- What you need to do
Set down, please, exactly the lines below that run from the line with "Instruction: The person" to the line with "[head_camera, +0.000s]", both lines included.

- Records supplied
════════════════════

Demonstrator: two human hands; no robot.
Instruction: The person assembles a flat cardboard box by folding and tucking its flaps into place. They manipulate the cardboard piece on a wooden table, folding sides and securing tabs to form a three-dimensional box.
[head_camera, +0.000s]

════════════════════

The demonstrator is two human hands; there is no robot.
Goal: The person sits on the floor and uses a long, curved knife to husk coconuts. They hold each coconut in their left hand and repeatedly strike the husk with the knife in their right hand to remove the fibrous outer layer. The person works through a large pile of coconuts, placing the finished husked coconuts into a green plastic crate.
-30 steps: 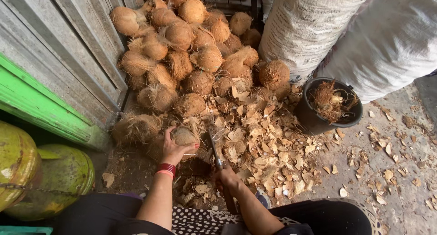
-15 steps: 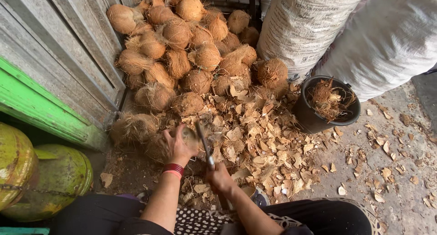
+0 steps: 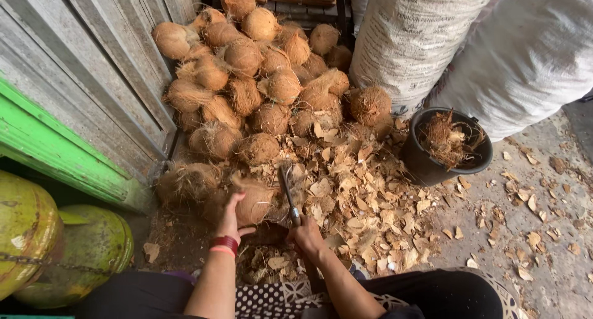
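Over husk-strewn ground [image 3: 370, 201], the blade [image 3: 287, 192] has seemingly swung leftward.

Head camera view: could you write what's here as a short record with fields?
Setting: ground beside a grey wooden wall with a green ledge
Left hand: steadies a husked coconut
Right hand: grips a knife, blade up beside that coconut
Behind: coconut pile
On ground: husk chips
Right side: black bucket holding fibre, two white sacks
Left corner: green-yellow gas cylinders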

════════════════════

- Task result
Instruction: The person assembles a flat cardboard box by folding and tucking its flaps into place. They manipulate the cardboard piece on a wooden table, folding sides and securing tabs to form a three-dimensional box.
[head_camera, +0.000s]

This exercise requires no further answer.